Monday, October 8, 2018

Everything is broken

Last Wednesday, I attended one of the monthly meetings of the "Everything is Broken" meet up at Seattle. It turns out I selected a great meeting to attend, because both speakers, Charity Majors and Tammy Butow, were excellent.

Here are some select quotes without context.

Observability-driven development - Charity Majors


Chaos engineering is testing code in production. "What if I told you: you could test both in and before production."

Deploying code is not a binary switch; deploying code is a process of increasing your confidence in your code.

"Microservices are hard!" as a caption for a figure comparing the LAMP stack 2005 versus the complexity of the Parse stack 2015.

We are all distributed systems engineers and unknowns outnumber the knowns!
Distributed systems have an infinite number of almost-impossible failures!

Without observability you don't have chaos engineering, you have a chaos.

Monitoring systems have not changed significantly in 20 years, from Nagios. Complexity is exploding everywhere, but our tools are designed for a predictable world.

Observability for software engineers: can you understand what is happening inside your systems, just by asking questions from the outside? Can you debug your code and its behavior using its output?

For the LAMP stack monitoring was sufficient for identifying the problems.
For microservices, it is unclear what we are supposed to monitor for. We need observability!
The hard part is not debugging your code, but to find which part to debug!

Facebook's  Scuba was ugly, but it helped us slice and dice and improve our debugging! It improved things a lot. I understand Scuba was hacked to deal with MySQL problems.

You don't know what you don't know, so dashboards are very limited utility. Dashboards are only for anticipated cases: every dashboard is an artifact of past failures. There are too many dashboards, and they are too slow.

Aggregates are the kiss of death; important details get lost.

Black swans are the norm; you must care about 99.9%, epsilons, corner cases.

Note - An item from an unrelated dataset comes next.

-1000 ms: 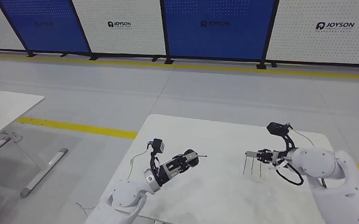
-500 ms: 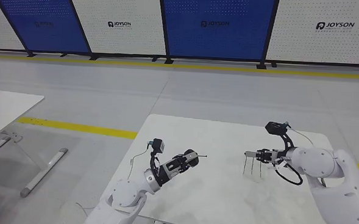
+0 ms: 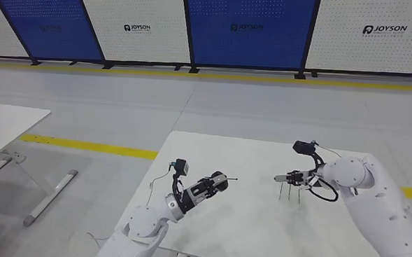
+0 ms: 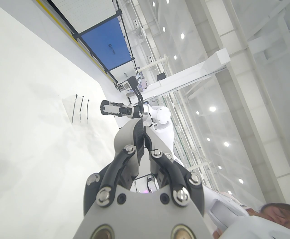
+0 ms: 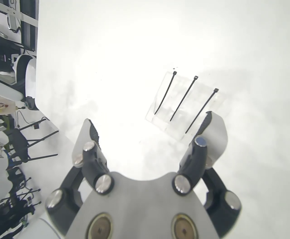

Watch things run in production in the normal case; get used to observing your systems when they aren't on fire.

Building Resilient Systems Using Chaos Engineering - Tammy Butow

Chaos engineering is "thoughtful planned experiments designed to show weak points in the system".

Top 5 popular ways to use chaos engineering now: kubernetes, kafka, aws ecs, cassandra, elasticsearch.

Fullstack chaos engineering: inject faults at api, app, cache, database, os, host, network, power

We are exploring a new direction and collaborating with the UI engineers on ways to hide impact of faults.

prerequisites for chaos engineering:
1. monitoring & observability
2. on-call & incident management
3. know the cost of your downtime per hour (British Airlines's 1 day outage costed $150 millon)

How to choose a chaos experiment?
+ identify top 5 critical systems
+ choose 1 system
+ whiteboard the system
+ select attack: resource/state/network
+ determine scope

How to run your own gameday: http://gremlin.com/gameday

Outage post-mortems: https://github.com/danluu/post-mortems

First chaos engineering conference this year: http://twitter.com/chaosconf

Some notes about the venue: Snap Inc

There were fancy appetizers, very fancy. They had a kitchen there at the fifth floor (and every floor?). Do they provide free lunch to snap employees?

At the 5th floor, where the meeting took place, we had a great view of Puget Sound bay. The Snap building is just behind the Pike Market Place. There were about 80-100 people. I think the 30+ folks outnumbered 40+ folks, but not severely. Good show up from female engineers. There was ambient music in the beginning from 6-6:30pm, but it was loud.

By the way, I never used snapchat... I am old. But I don't have a Facebook account, so maybe I am not that old.

MAD questions

1. Do you need to test in production? 
The act of sabotaging parts of your system/availability may sound crazy to some people. But it puts forth a very firm commitment in place. You should be ready for these faults, as they will happen in one of these Thursdays. It establishes a discipline that you would test, gets you prepared with writing the instrumentation for observability, and toughens you up. It puts you into a useful paranoid mindset: the enemy is always at bay and never sleeps, I should be ready to face attacks. (Hmm, here is an army analogy: should you train with live ammunition? It is still controversial because of the lives on the line.)

Why not wait till faults occur in production by themselves, they will happen anyways. But when you do chaos testing, you have control in the inputs/failures, so you already know the root cause. And this can be give you much better opportunity to observe the percolation effects.

2. Analogies for chaos engineering
I have heard vaccination used as an analogy. It is a tactful analogy (much better than the live firing analogy). Nobody can argue against usefulness of vaccinations.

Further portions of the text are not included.